== Dataset entries ==

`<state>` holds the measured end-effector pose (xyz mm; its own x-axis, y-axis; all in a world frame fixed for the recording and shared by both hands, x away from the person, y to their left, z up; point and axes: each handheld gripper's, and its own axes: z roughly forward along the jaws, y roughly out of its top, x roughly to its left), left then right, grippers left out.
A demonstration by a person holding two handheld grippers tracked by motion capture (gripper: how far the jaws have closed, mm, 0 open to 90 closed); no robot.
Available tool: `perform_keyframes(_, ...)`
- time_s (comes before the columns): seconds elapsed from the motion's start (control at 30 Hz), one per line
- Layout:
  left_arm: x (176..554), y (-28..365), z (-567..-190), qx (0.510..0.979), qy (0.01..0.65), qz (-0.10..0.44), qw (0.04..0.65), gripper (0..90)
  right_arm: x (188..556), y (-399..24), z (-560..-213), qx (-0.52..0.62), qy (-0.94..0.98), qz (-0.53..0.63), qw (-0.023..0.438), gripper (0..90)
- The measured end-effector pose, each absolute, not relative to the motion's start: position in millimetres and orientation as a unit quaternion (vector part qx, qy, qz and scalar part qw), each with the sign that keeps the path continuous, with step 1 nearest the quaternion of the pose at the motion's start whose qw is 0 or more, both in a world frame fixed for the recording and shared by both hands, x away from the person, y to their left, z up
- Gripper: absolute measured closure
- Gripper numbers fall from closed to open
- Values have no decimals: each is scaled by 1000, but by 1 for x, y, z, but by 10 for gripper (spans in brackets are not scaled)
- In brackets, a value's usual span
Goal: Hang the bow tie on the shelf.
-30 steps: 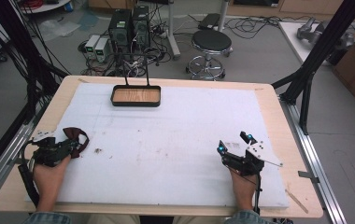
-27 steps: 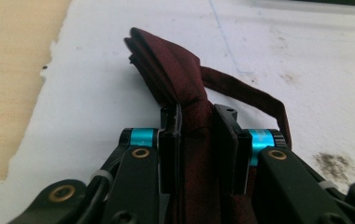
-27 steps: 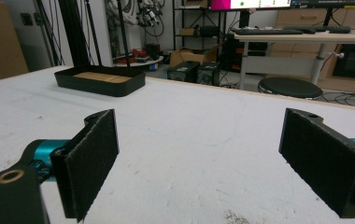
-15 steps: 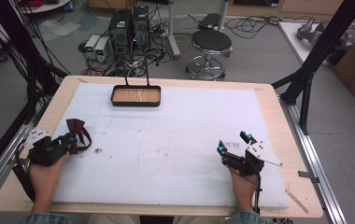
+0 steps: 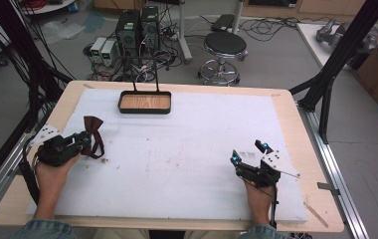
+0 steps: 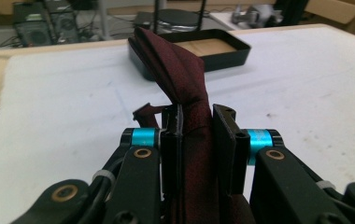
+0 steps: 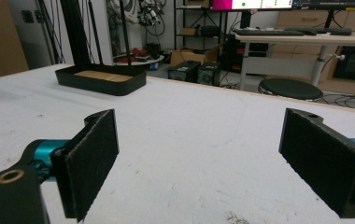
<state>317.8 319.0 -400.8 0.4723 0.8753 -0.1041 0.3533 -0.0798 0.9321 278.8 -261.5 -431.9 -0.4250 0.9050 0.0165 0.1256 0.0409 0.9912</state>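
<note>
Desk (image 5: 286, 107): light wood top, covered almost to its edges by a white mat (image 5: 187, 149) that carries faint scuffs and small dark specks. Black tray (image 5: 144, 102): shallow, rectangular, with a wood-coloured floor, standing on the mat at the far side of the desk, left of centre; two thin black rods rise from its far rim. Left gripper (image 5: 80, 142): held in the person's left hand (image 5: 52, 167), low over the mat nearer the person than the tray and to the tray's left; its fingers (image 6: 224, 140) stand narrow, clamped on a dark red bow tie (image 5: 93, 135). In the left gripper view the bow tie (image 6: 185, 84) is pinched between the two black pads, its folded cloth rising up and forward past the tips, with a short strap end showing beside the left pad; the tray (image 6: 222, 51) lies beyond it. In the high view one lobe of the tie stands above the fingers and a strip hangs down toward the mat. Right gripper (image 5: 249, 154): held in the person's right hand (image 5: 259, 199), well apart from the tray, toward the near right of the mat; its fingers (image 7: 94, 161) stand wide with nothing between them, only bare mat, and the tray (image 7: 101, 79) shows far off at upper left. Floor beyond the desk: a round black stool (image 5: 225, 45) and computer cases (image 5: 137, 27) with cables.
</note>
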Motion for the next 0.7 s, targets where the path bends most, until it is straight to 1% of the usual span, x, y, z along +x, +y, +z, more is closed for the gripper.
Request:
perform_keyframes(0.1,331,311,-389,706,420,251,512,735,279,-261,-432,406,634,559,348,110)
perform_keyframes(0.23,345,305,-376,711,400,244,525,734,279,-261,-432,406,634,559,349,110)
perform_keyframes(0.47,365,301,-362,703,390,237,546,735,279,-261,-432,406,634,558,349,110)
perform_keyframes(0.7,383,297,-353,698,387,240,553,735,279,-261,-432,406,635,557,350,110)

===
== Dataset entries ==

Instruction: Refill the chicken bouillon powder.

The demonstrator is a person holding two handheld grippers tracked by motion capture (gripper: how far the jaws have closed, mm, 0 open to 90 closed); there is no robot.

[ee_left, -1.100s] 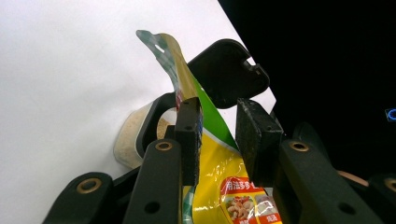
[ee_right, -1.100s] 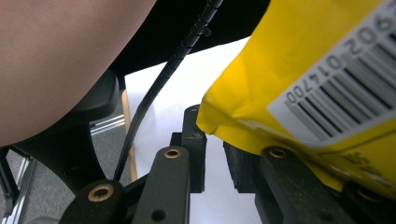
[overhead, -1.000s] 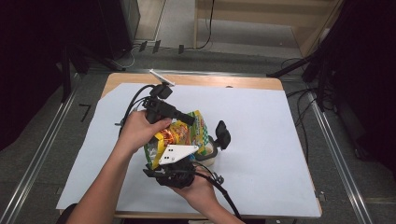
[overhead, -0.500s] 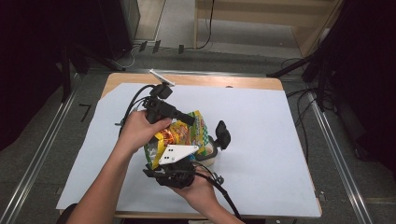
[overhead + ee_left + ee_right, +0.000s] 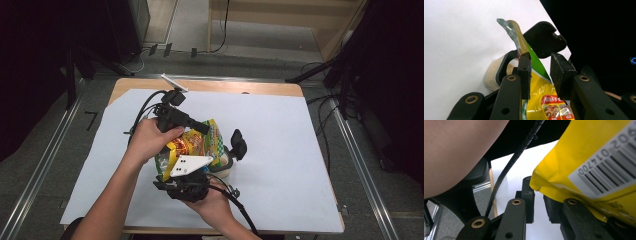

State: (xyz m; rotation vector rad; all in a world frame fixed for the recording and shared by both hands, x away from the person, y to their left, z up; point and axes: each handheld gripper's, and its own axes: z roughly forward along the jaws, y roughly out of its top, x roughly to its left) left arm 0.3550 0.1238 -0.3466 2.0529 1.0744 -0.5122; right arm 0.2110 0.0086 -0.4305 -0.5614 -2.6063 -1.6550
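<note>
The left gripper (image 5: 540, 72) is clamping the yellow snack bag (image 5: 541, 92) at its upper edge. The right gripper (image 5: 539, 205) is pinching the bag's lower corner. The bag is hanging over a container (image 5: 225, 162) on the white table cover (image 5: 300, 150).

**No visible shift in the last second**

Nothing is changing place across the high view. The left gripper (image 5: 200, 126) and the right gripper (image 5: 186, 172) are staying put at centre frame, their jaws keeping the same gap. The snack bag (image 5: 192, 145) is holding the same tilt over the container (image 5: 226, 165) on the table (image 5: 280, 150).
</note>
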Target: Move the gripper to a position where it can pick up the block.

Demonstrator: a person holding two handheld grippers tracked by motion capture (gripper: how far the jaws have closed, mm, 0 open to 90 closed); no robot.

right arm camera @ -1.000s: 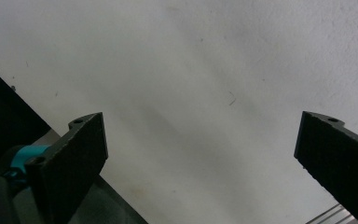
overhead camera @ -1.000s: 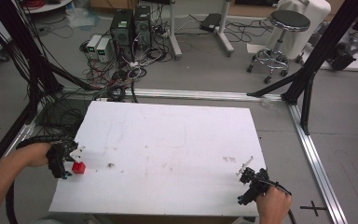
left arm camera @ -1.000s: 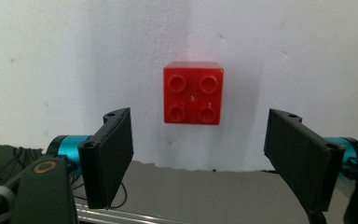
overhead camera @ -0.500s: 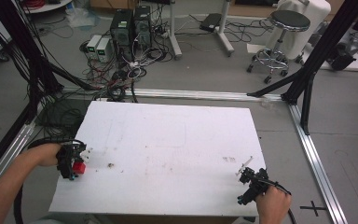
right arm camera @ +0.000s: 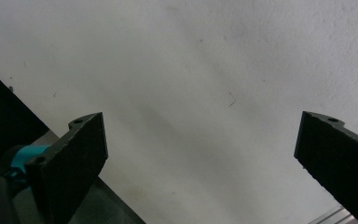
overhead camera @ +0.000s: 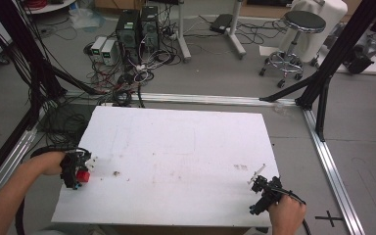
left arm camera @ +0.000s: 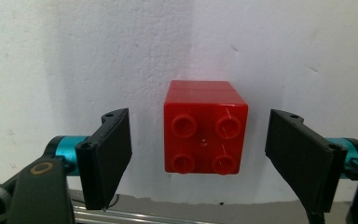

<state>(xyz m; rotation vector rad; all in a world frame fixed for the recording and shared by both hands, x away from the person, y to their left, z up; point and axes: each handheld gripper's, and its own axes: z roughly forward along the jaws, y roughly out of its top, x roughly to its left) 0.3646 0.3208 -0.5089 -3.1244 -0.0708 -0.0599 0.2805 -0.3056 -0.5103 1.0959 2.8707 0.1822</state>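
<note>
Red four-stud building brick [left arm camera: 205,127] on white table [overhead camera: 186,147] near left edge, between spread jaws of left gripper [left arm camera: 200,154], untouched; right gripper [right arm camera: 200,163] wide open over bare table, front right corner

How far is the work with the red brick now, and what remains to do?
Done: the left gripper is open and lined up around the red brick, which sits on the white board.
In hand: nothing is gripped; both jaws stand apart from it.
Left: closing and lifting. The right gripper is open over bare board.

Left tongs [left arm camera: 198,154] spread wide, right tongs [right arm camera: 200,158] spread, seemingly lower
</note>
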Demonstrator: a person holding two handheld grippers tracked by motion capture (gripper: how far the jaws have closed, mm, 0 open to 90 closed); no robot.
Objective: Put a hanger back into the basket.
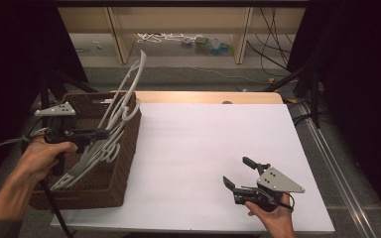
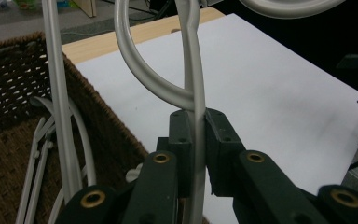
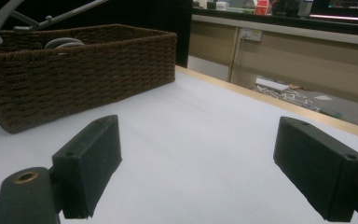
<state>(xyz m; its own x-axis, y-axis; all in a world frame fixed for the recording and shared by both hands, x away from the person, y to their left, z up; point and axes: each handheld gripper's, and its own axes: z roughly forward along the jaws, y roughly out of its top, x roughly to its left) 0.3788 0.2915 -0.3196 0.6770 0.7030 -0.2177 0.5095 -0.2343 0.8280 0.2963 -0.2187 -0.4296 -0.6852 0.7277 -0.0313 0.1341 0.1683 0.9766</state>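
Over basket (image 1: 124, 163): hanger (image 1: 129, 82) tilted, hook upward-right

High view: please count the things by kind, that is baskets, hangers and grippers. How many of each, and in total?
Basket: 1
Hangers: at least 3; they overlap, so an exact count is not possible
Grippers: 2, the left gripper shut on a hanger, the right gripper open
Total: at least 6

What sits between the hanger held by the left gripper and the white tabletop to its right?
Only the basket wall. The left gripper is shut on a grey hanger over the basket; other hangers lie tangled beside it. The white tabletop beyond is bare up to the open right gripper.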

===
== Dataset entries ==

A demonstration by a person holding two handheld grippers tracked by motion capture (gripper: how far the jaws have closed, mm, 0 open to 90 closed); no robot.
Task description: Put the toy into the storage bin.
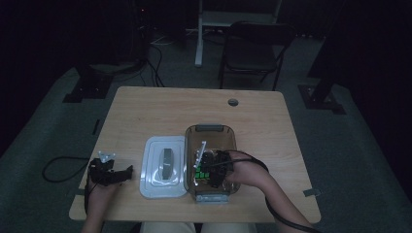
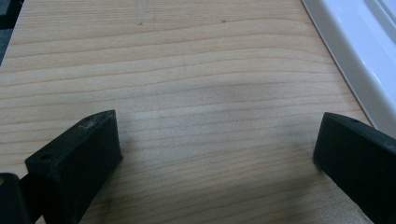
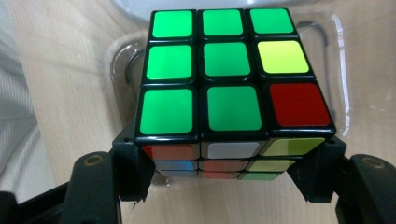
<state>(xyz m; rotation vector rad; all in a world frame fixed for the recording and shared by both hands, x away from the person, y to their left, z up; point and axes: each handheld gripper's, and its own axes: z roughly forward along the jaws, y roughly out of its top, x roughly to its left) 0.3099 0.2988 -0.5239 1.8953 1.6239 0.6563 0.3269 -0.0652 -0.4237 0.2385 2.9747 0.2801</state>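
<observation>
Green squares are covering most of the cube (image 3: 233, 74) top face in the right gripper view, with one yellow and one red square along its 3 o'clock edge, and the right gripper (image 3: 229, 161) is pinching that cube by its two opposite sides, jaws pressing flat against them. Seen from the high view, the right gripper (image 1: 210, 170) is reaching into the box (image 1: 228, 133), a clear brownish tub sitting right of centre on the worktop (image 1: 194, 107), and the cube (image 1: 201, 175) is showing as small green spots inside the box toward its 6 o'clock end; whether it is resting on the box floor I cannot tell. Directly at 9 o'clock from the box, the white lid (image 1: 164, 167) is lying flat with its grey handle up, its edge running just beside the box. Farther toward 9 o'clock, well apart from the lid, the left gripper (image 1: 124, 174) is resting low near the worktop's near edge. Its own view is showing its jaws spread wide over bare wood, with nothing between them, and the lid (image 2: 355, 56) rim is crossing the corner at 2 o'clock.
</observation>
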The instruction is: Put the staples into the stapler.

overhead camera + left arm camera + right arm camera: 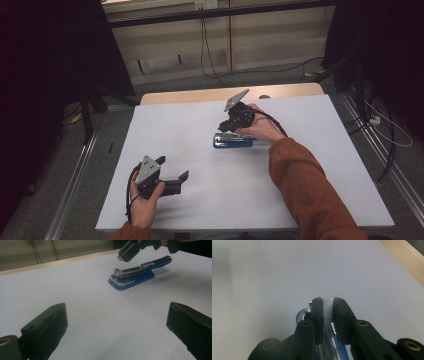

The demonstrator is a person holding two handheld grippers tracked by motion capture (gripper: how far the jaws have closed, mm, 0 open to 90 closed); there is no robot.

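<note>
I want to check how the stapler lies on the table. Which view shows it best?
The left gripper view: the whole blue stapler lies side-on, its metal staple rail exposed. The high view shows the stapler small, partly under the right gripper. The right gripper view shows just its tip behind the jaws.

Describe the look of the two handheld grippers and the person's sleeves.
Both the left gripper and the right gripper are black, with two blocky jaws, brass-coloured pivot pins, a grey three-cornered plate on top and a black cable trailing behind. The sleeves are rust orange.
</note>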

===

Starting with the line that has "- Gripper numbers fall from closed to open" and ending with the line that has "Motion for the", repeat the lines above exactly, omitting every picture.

Output of the task:
- Gripper numbers fall from closed to open
- Values have no decimals: each is scaled by 1000, but by 1 for x, y, z, but by 10 for gripper (spans in brackets are not scaled)
- In brackets, a value's usual span
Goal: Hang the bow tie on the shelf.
-30 steps: 
-27 steps: 
-27 steps: 
-15 steps: 
+0 steps: 
+0 steps: 
+0 steps: 
<state>317.8 319.0 -400.8 0.4723 0.8753 -0.1041 0.3533 -0.0798 0.9321 278.8 -261.5 -431.9 -0.4250 0.9050 0.0165 0.1256 0.0409 0.9912</state>
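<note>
Desk (image 5: 286, 107): light wood top, covered almost to its edges by a white mat (image 5: 187, 149) that carries faint scuffs and small dark specks. Black tray (image 5: 144, 102): shallow, rectangular, with a wood-coloured floor, standing on the mat at the far side of the desk, left of centre; two thin black rods rise from its far rim. Left gripper (image 5: 80, 142): held in the person's left hand (image 5: 52, 167), low over the mat nearer the person than the tray and to the tray's left; its fingers (image 6: 224, 140) stand narrow, clamped on a dark red bow tie (image 5: 93, 135). In the left gripper view the bow tie (image 6: 185, 84) is pinched between the two black pads, its folded cloth rising up and forward past the tips, with a short strap end showing beside the left pad; the tray (image 6: 222, 51) lies beyond it. In the high view one lobe of the tie stands above the fingers and a strip hangs down toward the mat. Right gripper (image 5: 249, 154): held in the person's right hand (image 5: 259, 199), well apart from the tray, toward the near right of the mat; its fingers (image 7: 94, 161) stand wide with nothing between them, only bare mat, and the tray (image 7: 101, 79) shows far off at upper left. Floor beyond the desk: a round black stool (image 5: 225, 45) and computer cases (image 5: 137, 27) with cables.
</note>
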Motion for the next 0.7 s, targets where the path bends most, until it is straight to 1% of the usual span, x, y, z along +x, +y, +z, more is closed for the gripper.

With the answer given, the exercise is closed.